For even more convenience you can also use VS Code for a remote debug session. First make sure that your experiments were added to the database with the --no-code-checkpoint option:

seml seml_example add example_config.yaml -ncc

This will prevent the caching of your code in the MongoDB and allow you to directly run the code that is in your working directory, set breakpoints and interactively step through your code in VS Code.

To start a remote debug server run:

seml seml_example start --debug-server

This will add your experiment to the queue, wait for the necessary resources to be assigned, spawn a debug process on the server and print the debug server's IP address and port number. The experiment will only start running once the VS Code client is attached.

To attach to the debug server you need to add the printed IP address and port number to the .vscode/launch.json config:

{
    "configurations": [
        {
            "name": "Python: Attach",
            "type": "python",
            "request": "attach",
            "connect": {
                "host": "YOUR_DEBUG_SERVER_IP",
                "port": YOUR_DEBUG_SERVER_PORT
            }
        }
    ]
}

The IP address and port number of the debug server might change at every start, so make sure to update the host and port launch config. Note: The "restart" operation of the VS Code Debugger is not supported.

Running multiple experiments per Slurm job

Often a single experiment does not fully utilize the GPU and requires much less GPU RAM than available. Thus, we can often run multiple experiments per Slurm job (which commonly uses a single GPU) to increase the throughput of our experiments. This can be done by setting the experiments_per_job argument in the slurm block of the config file.

Note that this will only run your own experiments in parallel on a GPU. It will never run your experiments on a GPU that is reserved by another user's job. Furthermore, only experiments from the same batch share jobs.

Check the status of your Slurm jobs

You can check the status of your Slurm jobs by running squeue or seml seml_example status in the terminal. To check the console output of a experiment, open the corresponding logfile, e.g. cat slurm-564.out.

To check whether some experiments may have failed due to errors, you can run:

seml seml_example status

You can cancel (interrupt) all pending and running experiments with

seml seml_example cancel

You can reset all failed, killed, or interrupted experiments to STAGED with

seml seml_example reset

You can delete all staged, failed, killed, or interrupted experiments with

seml seml_example delete

These three commands also support passing a specific Sacred ID and a custom list of states.

Moreover, you can specifically cancel/reset/delete experiments that match a custom dictionary, e.g.

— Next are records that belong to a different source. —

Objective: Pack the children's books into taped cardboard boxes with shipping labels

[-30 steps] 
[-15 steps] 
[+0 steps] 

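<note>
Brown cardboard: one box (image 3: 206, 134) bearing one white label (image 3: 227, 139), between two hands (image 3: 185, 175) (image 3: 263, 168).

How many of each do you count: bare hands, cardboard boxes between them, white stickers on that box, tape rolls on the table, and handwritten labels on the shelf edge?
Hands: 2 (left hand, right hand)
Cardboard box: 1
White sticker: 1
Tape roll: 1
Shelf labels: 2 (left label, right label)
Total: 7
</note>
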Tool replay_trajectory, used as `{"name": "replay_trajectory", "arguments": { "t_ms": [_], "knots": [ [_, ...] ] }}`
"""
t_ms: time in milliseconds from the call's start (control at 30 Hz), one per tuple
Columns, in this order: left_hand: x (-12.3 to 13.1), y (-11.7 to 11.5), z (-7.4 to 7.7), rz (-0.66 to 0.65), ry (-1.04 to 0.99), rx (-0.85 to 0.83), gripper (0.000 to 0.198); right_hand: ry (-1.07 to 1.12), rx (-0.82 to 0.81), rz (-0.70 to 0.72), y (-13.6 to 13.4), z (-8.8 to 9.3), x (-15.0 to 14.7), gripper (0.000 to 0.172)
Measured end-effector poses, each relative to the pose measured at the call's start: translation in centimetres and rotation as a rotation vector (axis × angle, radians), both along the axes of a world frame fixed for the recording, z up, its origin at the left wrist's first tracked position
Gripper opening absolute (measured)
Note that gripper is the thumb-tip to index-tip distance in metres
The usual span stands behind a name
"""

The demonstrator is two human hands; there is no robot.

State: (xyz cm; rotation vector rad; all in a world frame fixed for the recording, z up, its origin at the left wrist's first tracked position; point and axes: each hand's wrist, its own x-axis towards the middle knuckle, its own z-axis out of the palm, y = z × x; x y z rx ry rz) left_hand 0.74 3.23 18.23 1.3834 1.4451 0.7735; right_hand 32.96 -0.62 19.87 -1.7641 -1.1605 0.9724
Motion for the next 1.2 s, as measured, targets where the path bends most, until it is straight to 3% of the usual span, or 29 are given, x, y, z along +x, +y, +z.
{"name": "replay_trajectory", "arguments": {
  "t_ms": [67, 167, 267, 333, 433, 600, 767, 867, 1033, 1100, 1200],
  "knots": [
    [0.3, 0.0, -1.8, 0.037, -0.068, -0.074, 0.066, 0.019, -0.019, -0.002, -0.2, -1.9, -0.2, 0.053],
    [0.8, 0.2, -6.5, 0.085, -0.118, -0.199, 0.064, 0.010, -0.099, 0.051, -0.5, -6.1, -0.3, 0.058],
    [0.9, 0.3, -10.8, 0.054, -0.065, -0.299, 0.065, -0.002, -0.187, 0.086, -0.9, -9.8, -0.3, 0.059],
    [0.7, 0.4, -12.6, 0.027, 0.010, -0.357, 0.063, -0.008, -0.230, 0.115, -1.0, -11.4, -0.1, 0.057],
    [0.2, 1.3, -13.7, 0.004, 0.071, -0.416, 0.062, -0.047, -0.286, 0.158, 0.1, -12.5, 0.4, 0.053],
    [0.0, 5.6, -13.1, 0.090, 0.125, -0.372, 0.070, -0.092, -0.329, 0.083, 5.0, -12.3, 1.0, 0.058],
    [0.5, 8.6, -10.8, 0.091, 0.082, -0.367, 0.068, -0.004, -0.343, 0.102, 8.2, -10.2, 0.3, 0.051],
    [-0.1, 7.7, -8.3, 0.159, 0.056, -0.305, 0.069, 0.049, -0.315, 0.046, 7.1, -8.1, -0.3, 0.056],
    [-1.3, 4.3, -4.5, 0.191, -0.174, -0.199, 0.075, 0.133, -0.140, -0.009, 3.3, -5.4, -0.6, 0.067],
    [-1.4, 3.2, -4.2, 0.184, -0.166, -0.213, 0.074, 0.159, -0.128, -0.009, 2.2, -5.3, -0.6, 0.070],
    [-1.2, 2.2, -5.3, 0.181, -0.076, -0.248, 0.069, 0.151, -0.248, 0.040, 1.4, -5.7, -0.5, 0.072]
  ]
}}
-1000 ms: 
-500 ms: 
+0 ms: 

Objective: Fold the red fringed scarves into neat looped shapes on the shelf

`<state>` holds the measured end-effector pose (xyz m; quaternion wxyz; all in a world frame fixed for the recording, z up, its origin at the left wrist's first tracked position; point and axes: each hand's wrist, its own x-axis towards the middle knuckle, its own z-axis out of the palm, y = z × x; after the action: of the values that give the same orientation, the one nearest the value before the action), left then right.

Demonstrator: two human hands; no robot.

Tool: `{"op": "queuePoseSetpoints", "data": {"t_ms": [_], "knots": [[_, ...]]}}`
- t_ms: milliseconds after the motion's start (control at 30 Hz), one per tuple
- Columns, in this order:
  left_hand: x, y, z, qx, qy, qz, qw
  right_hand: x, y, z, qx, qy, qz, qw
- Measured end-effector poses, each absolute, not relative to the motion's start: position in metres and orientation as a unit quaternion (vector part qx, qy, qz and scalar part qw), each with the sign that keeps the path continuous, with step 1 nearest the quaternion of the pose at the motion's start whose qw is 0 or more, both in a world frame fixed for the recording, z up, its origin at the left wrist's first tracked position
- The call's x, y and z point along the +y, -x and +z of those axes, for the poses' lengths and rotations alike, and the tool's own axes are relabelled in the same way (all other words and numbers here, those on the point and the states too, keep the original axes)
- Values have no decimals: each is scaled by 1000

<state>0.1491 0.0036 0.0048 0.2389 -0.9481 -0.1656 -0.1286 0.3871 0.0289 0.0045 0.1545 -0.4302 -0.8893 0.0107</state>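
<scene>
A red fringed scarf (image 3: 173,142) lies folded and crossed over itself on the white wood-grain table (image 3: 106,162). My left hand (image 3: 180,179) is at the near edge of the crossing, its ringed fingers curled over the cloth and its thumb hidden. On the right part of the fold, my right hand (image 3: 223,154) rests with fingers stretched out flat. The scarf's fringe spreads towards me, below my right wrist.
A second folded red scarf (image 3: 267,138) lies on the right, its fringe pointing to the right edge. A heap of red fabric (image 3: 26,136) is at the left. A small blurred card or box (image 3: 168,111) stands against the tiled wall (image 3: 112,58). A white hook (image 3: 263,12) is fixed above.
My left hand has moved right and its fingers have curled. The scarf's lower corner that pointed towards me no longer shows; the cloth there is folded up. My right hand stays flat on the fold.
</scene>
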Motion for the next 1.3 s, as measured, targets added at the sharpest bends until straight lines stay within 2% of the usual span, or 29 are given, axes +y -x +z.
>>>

seml seml_example cancel --filter-dict '{"config.dataset":"cora_ml", "config.hidden_sizes": [16]}'

Finally, you can manually detect experiments whose corresponding Slurm jobs were killed unexpectedly with

seml seml_example detect-killed

(Detection is run automatically when executing the status, delete, reset, and cancel commands and therefore rarely necessary to do manually.)

Batches

seml assigns each experiment a batch ID, where all experiments that were staged together get the same batch ID. You can use this to cancel all the experiments from the last configuration that you've started, e.g. if you find a bug. Use

seml seml_example cancel --batch-id i

or equivalently

seml seml_example cancel --filter-dict '{"batch_id": i}'

to cancel all jobs from batch i.

Retrieve and evaluate results

See the example notebook for an example of how to retrieve and evaluate our toy experiment's results.

Command chaining

seml also supports command chaining to execute multiple seml commands sequentially, i.e.,

seml seml_example add advanced_example_config.yaml start

to add a config file and start it immediately after or

seml seml_example cancel -y reset -y reload-sources start

to cancel experiments, reset them, reload their source files and restarting them.